# non-aluminum pressure canner



## mathchick (Aug 13, 2013)

I've been looking around on-line and am surprised to have some difficulty finding a non-aluminum pressure canner/cooker. I have a pressure canner/cooker, but it's aluminum and I'm leery of using it for cooking. I think I'd like being able to use it as a pressure canner, so I'm looking into finding a non-aluminum one. Anyone out there know of any decent ones?


----------



## hercsmama (Jan 15, 2004)

Here ya go.
https://www.google.com/search?/s?gs_rn=32&gs_ri=psy-ab&tok=QfXqgMdQMMz94FepqZgJ-A&pq=non%20aluminum%20pressure%20cooker&cp=15&gs_id=3v9&xhr=t&q=stainless%20steel%20pressure%20cooker&es_nrs=true&pf=p&client=firefox-a&hs=BFG&rls=org.mozilla:en-USfficial&channel=fflb&sclient=psy-ab&oq=&gs_l=&pbx=1&bav=on.2,or.r_qf.&bvm=bv.58187178,d.b2I&biw=1366&bih=585&ech=16&psi=7pu9Uu-9Ju6E2wXx2IGABQ.1388157933470.4&emsg=NCSR&noj=1&ei=7pu9Uu-9Ju6E2wXx2IGABQ


Do you currently have a pressure *cooker*, or a pressure *canner* ?
You can cook also, in a *canner*, but cannot can in a *cooker*. 
That's important to remember.


----------



## mathchick (Aug 13, 2013)

hercsmama said:


> Here ya go.


your link was for pressure cookers. I'm still only finding aluminum pressure canners.




hercsmama said:


> Do you currently have a pressure *cooker*, or a pressure *canner* ?
> You can cook also, in a *canner*, but cannot can in a *cooker*.
> That's important to remember.


I have a combination pressure canner/cooker- so it does both (by design).
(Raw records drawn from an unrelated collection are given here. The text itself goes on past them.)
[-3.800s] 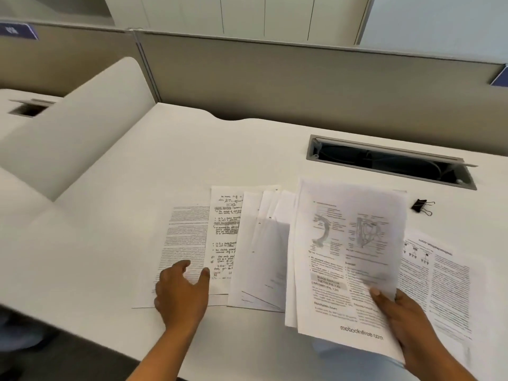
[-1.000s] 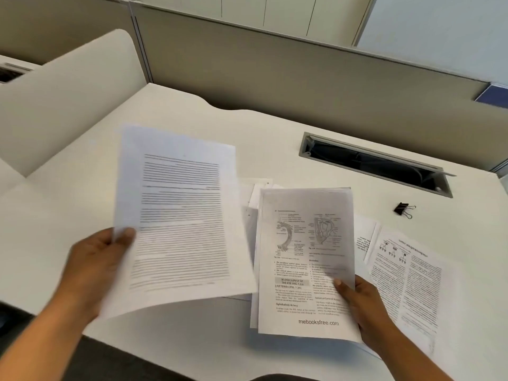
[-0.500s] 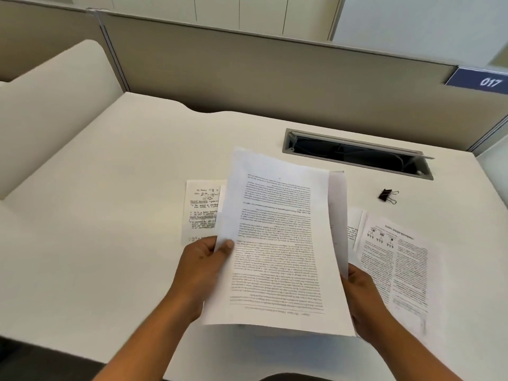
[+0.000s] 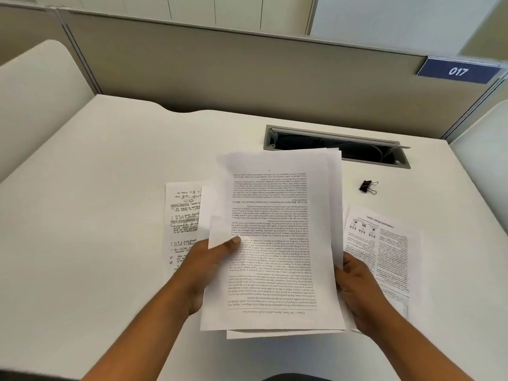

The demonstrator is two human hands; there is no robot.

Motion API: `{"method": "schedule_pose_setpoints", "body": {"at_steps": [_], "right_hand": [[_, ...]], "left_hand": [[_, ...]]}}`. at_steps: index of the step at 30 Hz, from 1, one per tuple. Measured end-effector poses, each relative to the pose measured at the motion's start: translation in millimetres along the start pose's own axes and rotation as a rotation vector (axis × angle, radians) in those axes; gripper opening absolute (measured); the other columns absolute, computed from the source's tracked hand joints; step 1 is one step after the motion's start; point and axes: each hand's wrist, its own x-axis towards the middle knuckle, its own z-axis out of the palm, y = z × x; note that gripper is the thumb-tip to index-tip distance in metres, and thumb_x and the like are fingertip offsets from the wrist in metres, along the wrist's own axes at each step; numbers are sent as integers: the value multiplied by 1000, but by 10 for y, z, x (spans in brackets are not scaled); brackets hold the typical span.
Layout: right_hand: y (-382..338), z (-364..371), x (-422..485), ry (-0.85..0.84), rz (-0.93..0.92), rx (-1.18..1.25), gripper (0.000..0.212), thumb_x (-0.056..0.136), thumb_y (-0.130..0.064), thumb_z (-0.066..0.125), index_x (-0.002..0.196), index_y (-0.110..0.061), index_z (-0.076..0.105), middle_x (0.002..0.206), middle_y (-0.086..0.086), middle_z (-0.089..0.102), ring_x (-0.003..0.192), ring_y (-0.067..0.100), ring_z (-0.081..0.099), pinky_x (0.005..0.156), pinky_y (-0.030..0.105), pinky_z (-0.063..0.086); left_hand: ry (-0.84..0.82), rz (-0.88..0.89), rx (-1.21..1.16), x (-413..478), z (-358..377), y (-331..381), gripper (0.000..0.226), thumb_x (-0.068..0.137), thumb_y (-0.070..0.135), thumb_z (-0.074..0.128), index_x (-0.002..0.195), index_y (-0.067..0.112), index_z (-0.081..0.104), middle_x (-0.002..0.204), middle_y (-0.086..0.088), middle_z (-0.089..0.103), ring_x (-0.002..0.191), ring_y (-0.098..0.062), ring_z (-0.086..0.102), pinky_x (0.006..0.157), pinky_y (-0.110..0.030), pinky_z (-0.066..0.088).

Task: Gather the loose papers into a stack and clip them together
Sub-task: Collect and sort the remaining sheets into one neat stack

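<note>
A stack of white printed paper sheets [image 4: 277, 243] occupies the centre of the frame, held above the white desk top [image 4: 96, 188] by both hands. The top sheet carries dense printed text that reads upside down to the camera. Edges of further sheets show offset along the right side and the lower edge — the stack is not squared.

The left hand [image 4: 203, 270] grips the left edge of the stack, lower left of centre. Its thumb lies on the face of the top sheet; the remaining fingers are hidden behind the paper. The right hand [image 4: 357, 287] grips the right edge, lower right of centre, with fingers curled round that edge.

Other paper lies flat on the desk:
- A white sheet with handwritten notes [image 4: 182, 221] lies left of centre, partly covered by the held stack and the left hand.
- White printed sheets with small diagrams [image 4: 384, 243] lie right of centre, partly covered by the stack and the right hand.

A small black binder clip [image 4: 367, 186] lies on the desk to the upper right of the stack, apart from all paper and near the grey-framed rectangular cable opening [image 4: 357, 149]. A beige partition panel [image 4: 247, 72] spans the upper frame — a blue plate marked 017 [image 4: 457, 71] sits at upper right.
</note>
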Motion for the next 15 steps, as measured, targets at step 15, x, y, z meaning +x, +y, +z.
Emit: {"method": "schedule_pose_setpoints", "body": {"at_steps": [15], "right_hand": [[-6,-110,9,-5,-42,20,28,92,-17,58,119,-17,69,114,3,75,103,28,72,90,47,54]], "left_hand": [[28,93,-19,67,146,-120,29,89,18,73,118,15,73,109,-2,80,99,-26,77,96,-52,57]]}}
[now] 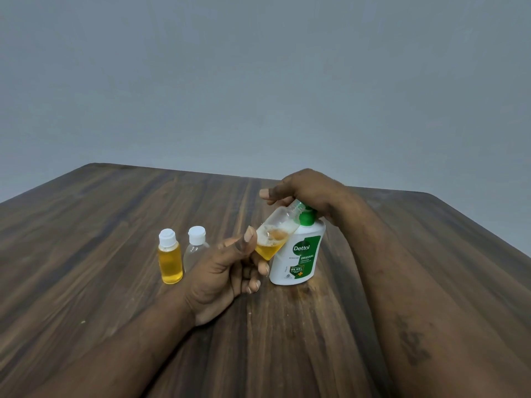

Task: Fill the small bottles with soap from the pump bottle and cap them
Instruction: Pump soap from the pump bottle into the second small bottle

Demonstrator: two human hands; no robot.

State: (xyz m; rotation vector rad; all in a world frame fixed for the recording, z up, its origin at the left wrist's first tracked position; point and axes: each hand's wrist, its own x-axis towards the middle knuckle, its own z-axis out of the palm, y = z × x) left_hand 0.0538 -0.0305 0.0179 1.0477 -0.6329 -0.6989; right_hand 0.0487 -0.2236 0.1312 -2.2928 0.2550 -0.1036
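A dark wood-grain bench (115, 225) meets a plain grey wall (258, 81). The pump bottle (298, 254) stands upright on it. The right hand (307, 191) covers its pump head, thumb straight; the other fingers are hidden, so their grip cannot be told. Just left of the pump bottle, the left hand (227, 271) grips a tilted, uncapped small bottle (275, 234), part filled, mouth at the spout. Further left stand a full capped bottle (170, 258) and an empty capped bottle (196, 248), partly behind that hand. The bench's far edge runs well behind the pump bottle.
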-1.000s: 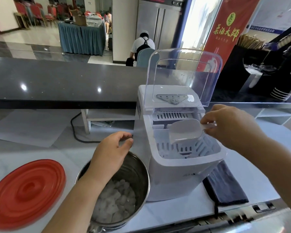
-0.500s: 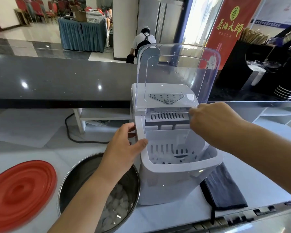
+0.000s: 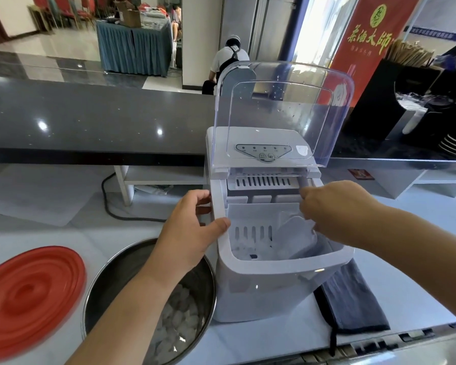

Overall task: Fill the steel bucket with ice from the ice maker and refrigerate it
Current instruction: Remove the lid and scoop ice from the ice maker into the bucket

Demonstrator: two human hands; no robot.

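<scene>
A white ice maker [image 3: 261,291] stands on the counter with its clear lid [image 3: 282,109] tipped up. My left hand [image 3: 187,233] grips its left rim, thumb over the edge. My right hand [image 3: 334,209] reaches into the bin and holds the handle of a translucent white scoop [image 3: 295,238], whose blade points down into the basket. A little ice lies on the basket floor. The steel bucket [image 3: 108,275] sits to the left of the machine, under my left forearm, with ice cubes [image 3: 177,322] in its bottom.
A red round lid [image 3: 29,299] lies flat at the left. A dark grey cloth [image 3: 350,304] lies under the machine's right side. A black power cord [image 3: 108,201] runs behind. A raised black counter [image 3: 90,122] spans the back; a person sits beyond it.
My left hand left the bucket rim and took hold of the ice maker's left edge. My right hand lowered the scoop from above the bin down into the basket.
</scene>
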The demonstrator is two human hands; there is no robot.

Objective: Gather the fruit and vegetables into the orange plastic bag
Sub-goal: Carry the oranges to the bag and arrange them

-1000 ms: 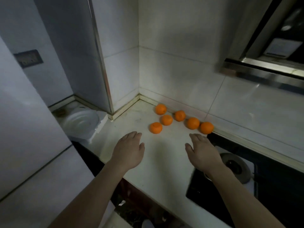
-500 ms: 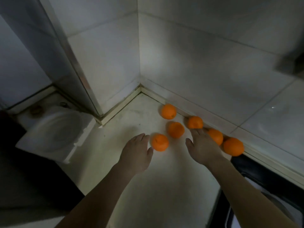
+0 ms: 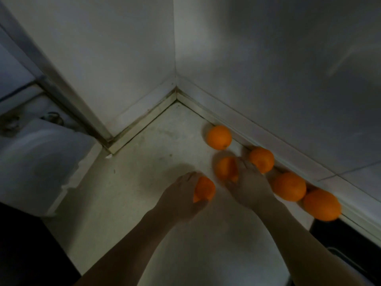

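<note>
Head view: left hand (image 3: 181, 195) now grips the near orange (image 3: 204, 189), right hand (image 3: 249, 188) the middle orange (image 3: 223, 168)

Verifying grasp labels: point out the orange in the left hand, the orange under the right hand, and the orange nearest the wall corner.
Left-hand round orange fruit (image 3: 206, 188): head view, exposed right side.
Right-hand round orange fruit (image 3: 223, 168): head view, uncovered left half.
Corner round orange fruit (image 3: 219, 137): head view, centre.
</note>
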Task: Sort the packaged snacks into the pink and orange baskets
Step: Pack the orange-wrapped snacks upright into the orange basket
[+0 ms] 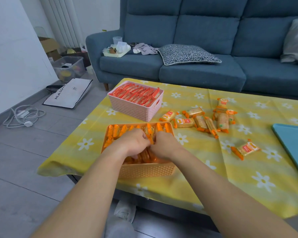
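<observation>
The orange basket point(144, 170) stands near the table's front edge, packed with orange-wrapped snacks. Both my hands are inside it. My left hand point(134, 143) and my right hand point(163, 145) meet over the middle, fingers curled down around an orange snack pack point(150, 134) among the upright packs. The pink basket point(136, 109) behind it is filled with red-wrapped snacks. Several loose orange-wrapped snacks point(203, 121) lie in a cluster on the cloth to the right, and one more orange-wrapped snack point(246, 149) lies apart, nearer the front right.
A yellow daisy tablecloth point(230, 169) covers the table. A turquoise tray point(296, 146) juts in at the right edge. A blue sofa point(196, 66) with cushions stands behind the table. A bag, a cable and boxes lie on the floor at left.
</observation>
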`<state>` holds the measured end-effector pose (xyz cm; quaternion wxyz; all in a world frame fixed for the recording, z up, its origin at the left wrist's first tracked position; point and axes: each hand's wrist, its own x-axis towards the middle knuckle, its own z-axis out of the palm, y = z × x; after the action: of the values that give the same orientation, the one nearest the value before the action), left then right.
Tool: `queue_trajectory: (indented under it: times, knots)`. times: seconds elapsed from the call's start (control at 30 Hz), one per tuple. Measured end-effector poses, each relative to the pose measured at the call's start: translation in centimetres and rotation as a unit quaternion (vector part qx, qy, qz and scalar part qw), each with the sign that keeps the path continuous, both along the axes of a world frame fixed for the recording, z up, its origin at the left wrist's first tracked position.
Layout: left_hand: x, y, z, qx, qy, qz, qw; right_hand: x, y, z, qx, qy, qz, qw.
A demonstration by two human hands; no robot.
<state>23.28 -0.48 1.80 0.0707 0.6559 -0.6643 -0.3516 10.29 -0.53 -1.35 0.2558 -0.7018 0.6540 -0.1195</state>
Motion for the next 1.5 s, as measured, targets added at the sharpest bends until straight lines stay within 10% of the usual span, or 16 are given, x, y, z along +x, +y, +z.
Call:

I'd love to have one that is steel rather than aluminum, so I could also use it for cooking - it's marketed as dual purpose so I know functionally it's supposed to work as a pressure cooker as well, I just don't want to use an aluminum pot for food.


----------



## hercsmama (Jan 15, 2004)

Just changed the word in the Search Bar..
https://www.google.com/search?client=firefox-a&rls=org.mozilla%3Aen-US%3Aofficial&channel=fflb&biw=1366&bih=585&noj=1&sclient=psy-ab&q=stainless+steel+pressure+canner&oq=stainless+steel+pressure+canner&gs_l=serp.3..0i67j0l3j0i22i30l6.3029.6333.1.8049.10.10.0.0.0.4.1943.15176.7-5j5.10.0....0...1c.1.32.serp..4.6.8139.M4md4AFGj8Y

:thumb:
Well, whataya know, most of those are aluminum as well.
There must be a reason for it. As much Stainless cookware as is out there. For some reason, it must not hold up to Pressure cooking, like aluminum does....


----------



## mathchick (Aug 13, 2013)

Yes - but if you click on any of the links they are actually aluminum or a pressure cooker. Believe me - I've been looking for awhile and all of my searching has turned up so far is "false" leads. :-(


----------



## mathchick (Aug 13, 2013)

hercsmama - wow I completely missed the second half of your last post. I'm going to blame it on staying up until 1:30 this morning doing my Christmas baking for the weekend. :ashamed:

Thanks you for helping! I was only able to find one stainless steel one, and it looks like a "generic" store brand so I wouldn't trust it. You're probably right that they don't exist for a reason.


----------



## simi-steading (Sep 27, 2012)

I kind of doubt you'll find a canner that isn't aluminum. If you do find a quality one not aluminum, I think you'll be shocked by the price.. They have to be thick enough to take the pressure... It basically comes down to cost.. Aluminum is a lot cheaper to use to contain the pressure, than it is to use steel. Also, aluminum heats and spreads the heat more evenly than steel does.. 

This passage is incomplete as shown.